Controlling Conductive Filament and Tributyrin Sensing Using an Optimized Porous Iridium Interfacial Layer in Cu/Ir/TiNxOy/TiN

Controlling the copper (Cu) filament using an optimized porous iridium (Ir) interfacial layer thickness ranging from 2 to 20 nm in a Cu/Ir/TiNxOyTiN resistive switching memory device is investigated for the first time. Transmission electron microscopy (TEM) shows a porous Ir layer, and X-ray photoelectron spectroscopy (XPS) is performed to determine the Ir-0,Ir3+/Ir4+ oxidation states, which are responsible for a super-Nernstian pH sensitivity of 125.5 mV pH(-1) as well as a low concentration of 1 x 10(-12) M tributyrin detected using a 40 n m thick Ir in Ir/TiNxOyTiN structure.

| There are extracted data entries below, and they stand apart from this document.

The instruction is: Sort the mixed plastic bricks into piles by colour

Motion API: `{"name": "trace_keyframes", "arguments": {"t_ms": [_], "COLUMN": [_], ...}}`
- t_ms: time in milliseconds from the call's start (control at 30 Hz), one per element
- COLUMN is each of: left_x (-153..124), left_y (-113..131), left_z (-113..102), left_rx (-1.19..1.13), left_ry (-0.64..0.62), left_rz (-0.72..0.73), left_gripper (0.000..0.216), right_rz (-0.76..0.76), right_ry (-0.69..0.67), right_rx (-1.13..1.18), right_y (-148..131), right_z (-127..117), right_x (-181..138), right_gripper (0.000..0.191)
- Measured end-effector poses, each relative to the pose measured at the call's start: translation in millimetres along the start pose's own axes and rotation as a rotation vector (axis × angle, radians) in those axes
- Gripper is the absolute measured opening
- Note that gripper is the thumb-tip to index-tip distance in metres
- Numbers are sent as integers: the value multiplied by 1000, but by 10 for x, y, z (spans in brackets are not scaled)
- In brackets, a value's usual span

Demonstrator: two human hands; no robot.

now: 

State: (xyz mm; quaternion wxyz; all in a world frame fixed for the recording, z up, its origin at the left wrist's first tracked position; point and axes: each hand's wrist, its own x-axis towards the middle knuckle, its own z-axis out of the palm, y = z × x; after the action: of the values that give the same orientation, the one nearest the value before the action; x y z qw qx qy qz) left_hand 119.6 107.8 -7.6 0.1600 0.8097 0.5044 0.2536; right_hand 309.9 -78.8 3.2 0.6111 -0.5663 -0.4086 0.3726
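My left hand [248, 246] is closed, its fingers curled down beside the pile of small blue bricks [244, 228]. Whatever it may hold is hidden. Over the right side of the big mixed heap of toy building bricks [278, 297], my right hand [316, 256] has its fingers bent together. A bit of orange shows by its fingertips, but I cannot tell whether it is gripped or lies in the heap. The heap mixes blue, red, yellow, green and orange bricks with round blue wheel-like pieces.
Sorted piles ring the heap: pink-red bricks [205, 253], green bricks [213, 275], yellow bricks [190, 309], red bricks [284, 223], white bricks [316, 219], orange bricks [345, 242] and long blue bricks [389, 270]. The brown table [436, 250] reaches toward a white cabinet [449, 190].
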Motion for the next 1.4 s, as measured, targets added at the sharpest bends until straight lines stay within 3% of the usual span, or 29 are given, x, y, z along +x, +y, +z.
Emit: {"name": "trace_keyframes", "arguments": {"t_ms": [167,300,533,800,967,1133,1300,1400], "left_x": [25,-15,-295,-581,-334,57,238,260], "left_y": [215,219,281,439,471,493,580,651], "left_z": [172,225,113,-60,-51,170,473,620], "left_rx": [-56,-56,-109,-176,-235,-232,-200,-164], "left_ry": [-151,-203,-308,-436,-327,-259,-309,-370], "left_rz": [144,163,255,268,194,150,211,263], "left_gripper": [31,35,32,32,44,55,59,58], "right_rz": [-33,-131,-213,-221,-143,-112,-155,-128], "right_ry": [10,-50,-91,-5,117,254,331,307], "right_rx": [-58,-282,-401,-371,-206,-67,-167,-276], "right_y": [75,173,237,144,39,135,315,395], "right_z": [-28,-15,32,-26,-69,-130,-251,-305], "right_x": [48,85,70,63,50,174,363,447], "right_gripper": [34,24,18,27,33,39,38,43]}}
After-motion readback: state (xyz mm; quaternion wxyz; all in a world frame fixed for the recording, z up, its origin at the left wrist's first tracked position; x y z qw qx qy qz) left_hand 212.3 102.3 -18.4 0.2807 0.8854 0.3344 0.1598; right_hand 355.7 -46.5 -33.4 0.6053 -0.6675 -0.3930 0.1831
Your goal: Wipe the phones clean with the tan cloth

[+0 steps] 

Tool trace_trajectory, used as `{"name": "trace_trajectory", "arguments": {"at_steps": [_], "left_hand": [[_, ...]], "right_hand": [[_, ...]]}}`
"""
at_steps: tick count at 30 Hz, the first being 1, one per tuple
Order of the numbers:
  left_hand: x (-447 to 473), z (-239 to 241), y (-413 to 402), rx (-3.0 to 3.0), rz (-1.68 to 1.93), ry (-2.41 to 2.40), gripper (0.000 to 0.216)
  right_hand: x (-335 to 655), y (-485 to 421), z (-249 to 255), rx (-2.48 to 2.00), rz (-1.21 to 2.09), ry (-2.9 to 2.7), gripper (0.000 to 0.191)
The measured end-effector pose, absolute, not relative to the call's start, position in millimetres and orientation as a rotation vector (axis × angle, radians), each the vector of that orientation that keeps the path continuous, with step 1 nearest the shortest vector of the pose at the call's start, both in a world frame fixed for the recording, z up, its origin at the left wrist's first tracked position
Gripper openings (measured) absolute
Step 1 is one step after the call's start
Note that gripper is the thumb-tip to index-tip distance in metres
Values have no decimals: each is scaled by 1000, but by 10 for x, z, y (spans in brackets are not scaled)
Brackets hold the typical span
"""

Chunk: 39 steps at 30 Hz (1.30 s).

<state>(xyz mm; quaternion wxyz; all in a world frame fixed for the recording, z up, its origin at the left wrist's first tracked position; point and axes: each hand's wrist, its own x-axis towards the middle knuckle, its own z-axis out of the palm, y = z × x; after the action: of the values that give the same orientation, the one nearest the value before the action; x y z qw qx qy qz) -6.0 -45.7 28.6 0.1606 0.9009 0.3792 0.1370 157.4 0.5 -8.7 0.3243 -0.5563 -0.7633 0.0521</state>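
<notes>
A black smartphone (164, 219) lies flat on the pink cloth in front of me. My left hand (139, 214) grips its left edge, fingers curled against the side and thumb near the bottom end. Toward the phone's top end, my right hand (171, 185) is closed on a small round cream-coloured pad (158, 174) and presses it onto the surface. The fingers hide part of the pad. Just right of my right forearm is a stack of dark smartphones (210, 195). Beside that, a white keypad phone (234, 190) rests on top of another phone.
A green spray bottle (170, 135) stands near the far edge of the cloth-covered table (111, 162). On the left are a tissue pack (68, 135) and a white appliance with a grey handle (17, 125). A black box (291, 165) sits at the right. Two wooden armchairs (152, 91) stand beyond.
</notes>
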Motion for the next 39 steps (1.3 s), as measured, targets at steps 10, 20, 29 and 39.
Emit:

The 5 nm thick Ir layer in the Cu/Ir/TiNxOyTiN structure shows current-voltage switching characteristics for 3000 consecutive cycles, a stable RESET voltage, a long program/erase (P/E) endurance of >10(9) cycles under a P/E current of 300 mu A at a high speed of 100 ns, and neuromorphic phenomena compared to those of other Ir thicknesses. Cu migration into the TiNxOy oxide-electrolyte is shown by TEM observations. The tributyrin detection ranging from 1 x 10(-12) to 100 x 10(-12) M using a resistive switching memory device paves the way for the early diagnosis of human diseases as well as artificial intelligence applications in the near future.